One tries! But all we are really trying to do here is guess how long it will take the mud-rotary drill bit to 1. drill down to basement, 2. pull out and change over to a diamond drill bit with core barrel, and 3. to pull up the first run of drill core up from the target zone, to see if it's chock full of vein quartz, pyrite, brassy-yellow chalcopyrite, black chalcocite, peacock blue and purple-lustered bornite or even native copper (as at Winu). And we have very little technical information. We are just keeping ourselves amused whilst we wait. Could take another day or two. Could take another week. Drilling's never easy.
Meanwhile out there in the real world, up at Tetris, three or four sweating, shouting, swearing young blokes with dirty hair and tatts are toiling away in their hard hats, steel cap boots, earplugs, fly nets, dust masks and orange flouro, in the noise and the 42 degree heat whilst the mud rotary bit slowly grinds its way down through 520 metres of shitty ground and unforseen difficulties, hoping to eventually reach the basement. Or for the hole to eventually be abandoned short of it and have to be started all over again. It's probably going to be a challenging hole, having no information on ground conditions for 15 km in any direction. So it could take a day or two to get there, or it could take another week. We just have to be patient.
And all we really have to go on are a couple of red blobs on a PDF image. Which doesn't really tell us very much at all. The stuff of stock exchange releases!

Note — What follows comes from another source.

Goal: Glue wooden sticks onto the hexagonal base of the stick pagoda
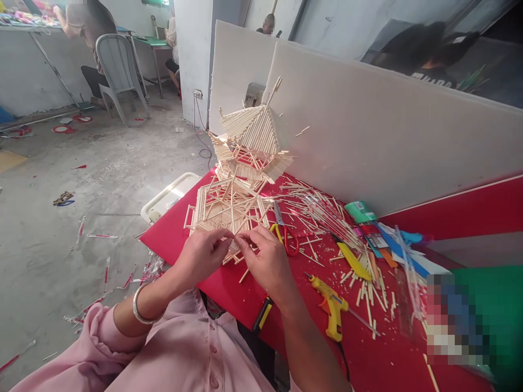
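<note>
My left hand (206,253) and my right hand (263,258) meet at the fingertips over the near edge of a flat, many-sided frame (231,198) built of thin wooden sticks. Both hands are closed in a pinch, and whatever lies between the fingers is too small or hidden to make out. Behind the frame stands a stick-built tower with a pointed roof (253,128). A pair of scissors (286,234) with red and yellow handles lies beside my right hand. Nearer to me on the right rests a yellow glue gun (333,310).
Loose sticks (322,212) are strewn over the red table (241,299). A yellow cutter (353,261), a green roll (359,212) and a black-and-yellow tool (262,314) lie about. White panels (368,120) border the far side. Other people sit in the background.
</note>
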A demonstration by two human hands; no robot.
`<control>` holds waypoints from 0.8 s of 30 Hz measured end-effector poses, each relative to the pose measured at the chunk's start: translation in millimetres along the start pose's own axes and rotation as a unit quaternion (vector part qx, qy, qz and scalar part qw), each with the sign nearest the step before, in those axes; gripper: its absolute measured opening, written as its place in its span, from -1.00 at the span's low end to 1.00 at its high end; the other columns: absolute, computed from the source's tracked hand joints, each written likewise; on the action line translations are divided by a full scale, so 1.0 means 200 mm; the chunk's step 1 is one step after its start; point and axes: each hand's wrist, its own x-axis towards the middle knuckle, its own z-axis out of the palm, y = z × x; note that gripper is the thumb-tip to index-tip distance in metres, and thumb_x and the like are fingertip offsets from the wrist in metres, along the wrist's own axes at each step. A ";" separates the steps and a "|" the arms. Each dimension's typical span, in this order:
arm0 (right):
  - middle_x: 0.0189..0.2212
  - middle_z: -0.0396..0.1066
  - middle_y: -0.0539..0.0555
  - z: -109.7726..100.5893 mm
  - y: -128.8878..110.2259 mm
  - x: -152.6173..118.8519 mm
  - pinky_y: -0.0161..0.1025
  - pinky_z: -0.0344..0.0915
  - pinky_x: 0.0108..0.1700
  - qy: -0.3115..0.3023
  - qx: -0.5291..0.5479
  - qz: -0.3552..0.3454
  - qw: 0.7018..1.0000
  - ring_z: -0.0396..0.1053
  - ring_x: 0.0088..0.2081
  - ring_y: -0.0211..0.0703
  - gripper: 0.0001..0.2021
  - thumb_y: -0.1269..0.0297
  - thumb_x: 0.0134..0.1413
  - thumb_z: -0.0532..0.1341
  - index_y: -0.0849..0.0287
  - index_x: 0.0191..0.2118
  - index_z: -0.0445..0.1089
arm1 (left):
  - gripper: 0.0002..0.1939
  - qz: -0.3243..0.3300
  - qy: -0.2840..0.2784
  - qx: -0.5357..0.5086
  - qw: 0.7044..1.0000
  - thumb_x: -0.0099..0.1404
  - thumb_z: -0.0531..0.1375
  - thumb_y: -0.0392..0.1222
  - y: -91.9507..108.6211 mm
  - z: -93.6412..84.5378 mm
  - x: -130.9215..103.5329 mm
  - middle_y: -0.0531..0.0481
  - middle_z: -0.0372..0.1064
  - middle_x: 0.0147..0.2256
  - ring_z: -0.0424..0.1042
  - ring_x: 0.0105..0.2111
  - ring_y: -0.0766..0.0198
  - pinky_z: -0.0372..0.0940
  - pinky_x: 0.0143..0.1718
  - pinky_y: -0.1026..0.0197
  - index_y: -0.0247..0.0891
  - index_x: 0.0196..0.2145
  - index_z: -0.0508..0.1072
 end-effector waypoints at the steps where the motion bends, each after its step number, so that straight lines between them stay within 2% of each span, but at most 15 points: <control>1: -0.33 0.42 0.09 0.00 0.00 0.00 -0.23 0.30 -0.20 -0.001 0.000 0.003 1.000 0.39 -0.24 -0.11 -0.78 0.18 0.30 0.11 0.11 -0.28 0.46 | -0.77 -0.001 0.001 0.003 1.000 0.21 0.09 -0.30 0.00 0.00 0.00 0.16 0.10 -0.71 0.01 -0.67 0.42 -0.06 -0.60 0.37 -0.26 -0.33 0.57; 8: -0.32 0.44 0.08 -0.02 -0.02 0.01 -0.20 0.27 -0.17 -0.016 -0.028 0.001 0.999 0.39 -0.22 -0.09 -0.81 0.23 0.29 0.10 0.11 -0.30 0.42 | -0.78 -0.004 0.001 0.007 1.000 0.24 0.10 -0.27 0.03 -0.01 0.00 0.16 0.08 -0.71 -0.04 -0.66 0.41 -0.08 -0.60 0.35 -0.25 -0.36 0.57; 17: -0.32 0.43 0.05 -0.07 -0.04 0.07 -0.24 0.24 -0.26 -0.091 -0.072 0.017 0.993 0.39 -0.28 -0.14 -0.84 0.28 0.25 0.14 0.09 -0.35 0.41 | -0.79 0.014 0.006 -0.011 1.000 0.19 0.09 -0.33 0.01 -0.01 0.01 0.22 -0.01 -0.73 -0.05 -0.69 0.43 -0.09 -0.61 0.36 -0.25 -0.35 0.54; 24: -0.33 0.42 0.04 -0.06 -0.04 0.06 -0.26 0.24 -0.28 -0.084 -0.065 0.032 0.994 0.39 -0.30 -0.16 -0.83 0.24 0.26 0.15 0.09 -0.33 0.45 | -0.81 -0.022 -0.028 -0.038 0.999 0.21 0.11 -0.31 0.01 -0.03 0.02 0.19 0.09 -0.75 0.06 -0.71 0.41 -0.08 -0.62 0.35 -0.25 -0.37 0.54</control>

But I am reasonably confident that the Tetris red blob couyld represent Havieron type mineralisation, because Antipa's geologist Managing Director is reasonably confident, and has said so publicly. And he and Antipa have a great deal more information than us to go on. They put the two little red blobs of colour on the map. They have all digital the magnetic data over Tetris,magnetic profiles from each of the survey lines, all the differentially processed depth images, and I think also some higher high-resolution ground magnetic data. They also have the gravity data. And having had Newcrest as partners in the ground up until recently, their geophysicists have probably also had access to the equivalent data sets for Havieron, validated by the drilling data there and downhole / drill core geophysical data. They know what Havieron looks like geophysicaly. They know what Tetris looks like geophysicaly. And they think they look sufficiently similar to justify an 800m deep diamond drillhole. As do the WA EIS who have chucked in $200,000 to back them up.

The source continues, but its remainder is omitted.